“Losing My Voice, Finding My Artistry: Creativity, Healing, and Post-Traumatic Growth”
In 2013, at the outset of my professional career, I was diagnosed with bilateral vocal cord paresis, which accounted for my sudden inability to sing, burning throat muscle pain, and lack of power in my voice. My vocal struggles, though acute at this time, were not entirely new: I traced back their origins to an episode of sexual violence ten years prior that still haunted me. I knew that the trauma was linked to my paresis, and I knew that I could regain my vocal strength if I could process what happened to me through my singing voice—and not just through my speaking voice. I began a long process of body inquiry, guided by my understanding of Bessel Van Der Kolk’s book The Body Keeps the Score and trying dozens of body-based and manual therapies, as well as new singing teachers. In fall 2019, I premiered The Processing Series at National Sawdust in Brooklyn, which was the culmination of six years of non-linear, exhilarating, heart-breaking work. Though the four-part series was interrupted by the pandemic and only two shows premiered on stage, what I gained in the end was not only my ability to sing—and stronger than ever—but I was now truly an artist: free of people-pleasing, able to say no and set boundaries, and trusting my intuitive, non-rational senses—which are creativity; which is healing. In this talk I will:
- Outline my process and the questions, materials, and individuals that guided it;
- Talk about my most important breakthroughs (emotional, physical, and artistic);
- Show clips of the series premiere at National Sawdust, focusing on a piece I commissioned from composer Eve Beglarian called She Gets to Decide.

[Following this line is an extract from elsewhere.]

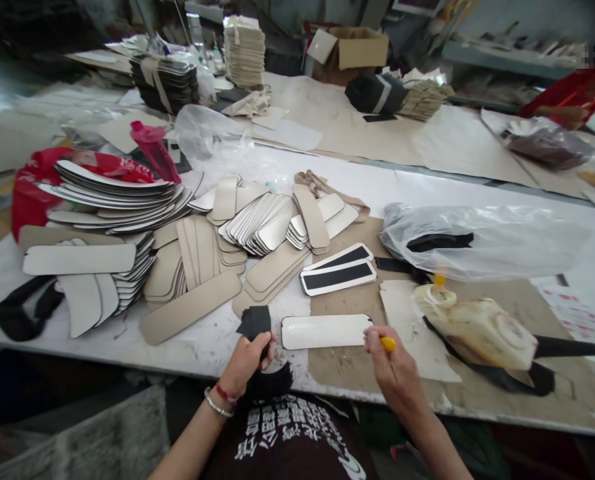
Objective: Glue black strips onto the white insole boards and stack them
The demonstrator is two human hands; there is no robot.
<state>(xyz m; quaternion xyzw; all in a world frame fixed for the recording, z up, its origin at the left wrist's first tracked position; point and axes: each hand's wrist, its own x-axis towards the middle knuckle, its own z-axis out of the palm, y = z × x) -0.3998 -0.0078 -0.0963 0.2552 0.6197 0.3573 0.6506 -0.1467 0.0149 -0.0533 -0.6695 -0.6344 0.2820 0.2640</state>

Lucy Dhegrae is a singer committed to changing and challenging how vocal music is perceived, performed and programmed. Hailed as an “adventurous mezzo-soprano” and “raconteur” (The New Yorker) known for her “vocal versatility and an omnivorous curiosity” (The New York Times), she moves easily between a broad variety of styles, and can be found “everywhere new music is being sung” (New York Classical Review). Dhegrae is also the founder and director of the boundary-pushing Resonant Bodies Festival (2013-2021), which was praised by The New York Times as “an annual highlight [that] gives some of the world’s most adventurous vocal artists full freedom.”
Dhegrae was the 2018 recipient of University of Michigan School of Music’s Emerging Artist Award, and among the first cohort of fellows with Turn the Spotlight, a new mentorship program for young professionals. She has taught at SoundSCAPE (Cesena, Italy), Banff Centre (Alberta, Canada), and Bard College Conservatory’s Graduate Vocal Arts Program; and has been invited to present lectures at Northwestern University’s Bienen School of Music, CUNY’s Graduate Center, NYU, Peabody Conservatory, and William Paterson University. Since 2013 she has been a public speaker with RAINN, the nation’s largest anti-sexual violence organization, sharing her story of vocal loss and trauma recovery.